O pesquisador do Idec acrescenta que a redução da velocidade não é a única medida de segurança no trânsito, mas é a mais ampla e fundamental. "Ela facilita a adoção de outras estratégias de moderação do tráfego, como reformulação de faixas, sinalização e redistribuição do espaço viário", explica Calabria. "Ou seja, outras políticas de segurança no trânsito não prescindem da redução de velocidade, mas se baseiam nelas", ele diz.
O MITO DO TRÂNSITO
população à redução da velocidade nas avenidas vem caindo. Segundo pesquisa da organização Nossa São Paulo divulgada em setembro de 2016, metade dos paulistanos entrevistados disse ser a favor da iniciativa, e 47% contra. Em 2015, 53% eram contrários e 43%, favoráveis.
Para Calabria, as críticas dos cidadãos partem da ideia de que velocidades mais baixas pioram o trânsito e aumentam o tempo de viagem. No entanto, essa percepção é falsa. "Quanto maior a velocidade, menor a capacidade da via, pois os veículos circulam mais distantes uns dos outros. Além disso, em vias rápidas, os congestionamentos são mais comuns pelo aumento de ocorrências, como acidentes", ele esclarece. "Com velocidades mais baixas, os arros tendem a andar mais próximos, em segurança", completa.

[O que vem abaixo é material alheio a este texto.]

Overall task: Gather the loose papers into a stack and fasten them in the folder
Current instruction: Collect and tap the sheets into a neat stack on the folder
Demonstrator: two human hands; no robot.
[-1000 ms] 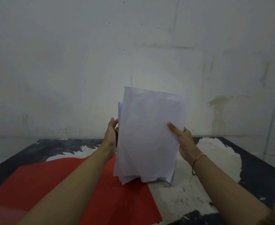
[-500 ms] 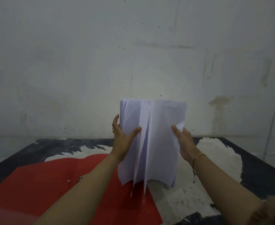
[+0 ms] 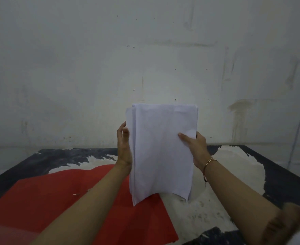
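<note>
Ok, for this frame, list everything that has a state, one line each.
Paper stack: held upright, bottom edge at the table, edges nearly even.
Red folder: lying open and flat on the table, no papers in it.
Left hand: open, flat against the stack's left edge.
Right hand: gripping the stack's right edge, thumb in front.
Table: dark top with its finish worn pale.

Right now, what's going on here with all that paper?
A person is holding a stack of white papers upright between both hands, above a worn table. The right hand grips one edge, thumb across the front sheet; the left hand rests flat against the other edge. A red folder lies open on the table below. Nothing is fastened yet.
</note>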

Segundo Nassar, 40 km/h é a velocidade mais recomendada para a fluidez no trânsito nas áreas urbanas. O pesquisador do Idec lembra que, no caso de São Paulo, o efeito positivo das velocidades mais baixas ficou provado: nos últimos dois anos, houve diminuição de 8,7% da lentidão nas vias.
MENOS POLUIÇÃO
Além de trazer mais segurança e melhorar a fluidez no trânsito, velocidades mais baixas contribuem ainda para a redução da poluição. "Elas permitem que a circulação de automóveis nas cidades seja mais uniforme. Ao reduzir significativamente o uso do acelerador e do freio constantemente, há menor consumo de combustível e, consequentemente, menor emissão de poluentes", explica a especialista do ITDP Brasil. De acordo com ela, as iniciativas recentes de importantes capitais europeias – como Paris, Londres e Madri – para redução de velocidades em vias urbanas, aliadas a políticas de desincentivo do uso do automóvel, têm também como foco melhorar a qualidade do ar.
No Brasil, estudos realizados pela Universidade de São Paulo (USP) em 2015 apontam que cerca de 60% da poluição atmosférica das cidades de São Paulo e do Rio de Janeiro é composta de material particulado emitido por veículos. "Dessa forma, é fundamental caminharmos na direção de políticas de promoção de meios de transporte mais sustentáveis, com destaque para o transporte público e para os transportes ativos [como a bicicleta]", conclui Nassar.